YES, it should have been called back and wasn’t. But that one illegal block in the back didn’t prevent the other 10 guys from not touching the returner. Grade: F

Coaching

Mike Tomlin, Ben Roethlisberger, Steelers vs Chargers

Mike Tomlin and Ben Roethlisberger. Photo Credit: Karl Rosner, Steelers.com

Whenever a team suffers such a catastrophic 2nd half meltdown, the easy out is to point the finger at the coach for allowing complacency to set in.

  • The Steelers however, showed no lack of hustle or focus in the 2nd half.

No one can be accused of mailing it in. And nor can Mike Tomlin be faulted for the critical plays where officiating wasn’t at the issue. Tomlin didn’t throw the pick, miss the PAT or collide with his fellow defensive back to break up an interception.

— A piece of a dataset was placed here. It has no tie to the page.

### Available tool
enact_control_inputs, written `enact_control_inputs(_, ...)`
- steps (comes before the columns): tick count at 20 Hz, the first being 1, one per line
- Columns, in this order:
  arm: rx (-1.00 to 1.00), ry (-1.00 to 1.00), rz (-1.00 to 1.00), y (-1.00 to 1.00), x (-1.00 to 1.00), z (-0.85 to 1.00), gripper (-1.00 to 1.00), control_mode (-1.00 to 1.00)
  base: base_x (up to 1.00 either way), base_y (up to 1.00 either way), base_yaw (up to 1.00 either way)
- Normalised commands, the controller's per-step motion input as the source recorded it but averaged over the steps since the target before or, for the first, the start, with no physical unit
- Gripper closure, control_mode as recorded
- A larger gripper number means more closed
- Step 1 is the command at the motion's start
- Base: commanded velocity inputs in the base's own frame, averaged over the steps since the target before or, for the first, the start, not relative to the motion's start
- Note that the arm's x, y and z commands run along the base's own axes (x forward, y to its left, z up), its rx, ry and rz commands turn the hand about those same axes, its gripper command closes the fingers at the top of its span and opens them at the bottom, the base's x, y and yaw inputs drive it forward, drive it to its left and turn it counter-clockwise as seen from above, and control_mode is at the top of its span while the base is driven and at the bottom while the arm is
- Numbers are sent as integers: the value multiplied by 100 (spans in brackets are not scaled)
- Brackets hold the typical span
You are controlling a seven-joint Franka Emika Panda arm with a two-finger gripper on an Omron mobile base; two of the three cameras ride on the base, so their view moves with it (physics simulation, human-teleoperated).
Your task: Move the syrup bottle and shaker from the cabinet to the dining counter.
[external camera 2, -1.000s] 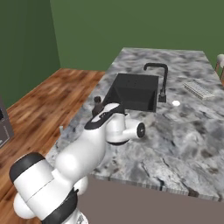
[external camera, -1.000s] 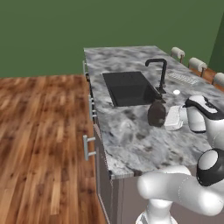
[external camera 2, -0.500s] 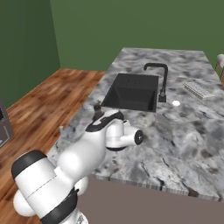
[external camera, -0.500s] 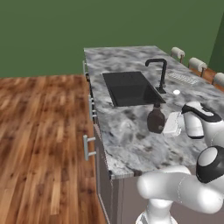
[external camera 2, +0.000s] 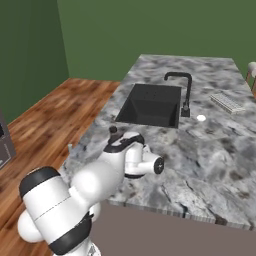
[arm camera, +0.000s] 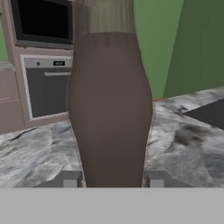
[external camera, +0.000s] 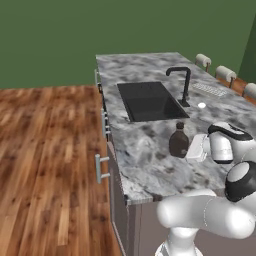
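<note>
Now my gripper (arm camera: 112, 179) is squeezed on the syrup bottle (external camera: 179, 141), with one finger on each side of its fat brown body. A moment ago the bottle was higher and a bit nearer the black faucet (external camera: 183, 85); I have brought it down and toward the near edge, so now it stands upright, low on the dining counter (external camera: 145, 150), just in front of the black sink (external camera: 150, 100), though I cannot tell if its bottom is touching. I think the bottle's trip is almost over, and next I need to let go and fetch the shaker.
</note>
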Motion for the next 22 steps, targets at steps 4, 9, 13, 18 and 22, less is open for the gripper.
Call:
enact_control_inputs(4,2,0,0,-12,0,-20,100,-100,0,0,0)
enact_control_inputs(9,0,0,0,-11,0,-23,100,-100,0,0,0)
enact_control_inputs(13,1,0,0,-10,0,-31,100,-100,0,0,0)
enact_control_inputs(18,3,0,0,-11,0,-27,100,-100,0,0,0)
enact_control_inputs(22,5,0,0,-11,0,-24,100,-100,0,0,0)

With that said, Ben Roethlisberger has now attempted over 45 passes or more in 4 of his last 5 games. While the results are not universally bad, a more balanced approach would be welcome, particularly because the Steelers have shown they can run the ball.

  • Keith Butler and Mike Tomlin need to take a long look at a run defense that suddenly seems to be gouged with double-digit yard runs with alarming regularity.

However, perhaps these last several games have revealed the truth that the 2018 Steelers defense is a unit that is capable of playing well for stretches, but one that simply doesn’t have the talent to do all it needs to do during a 60 minute football game. Grade: D

Unsung Hero Award
Had the Steelers won, this space would consider several candidates for the award. But critical failures in all three phases contributed to the second half meltdown and trying to award an Unsung Hero Award feels a little bit too much like the pro version of giving out a participation trophy so we won’t do it here.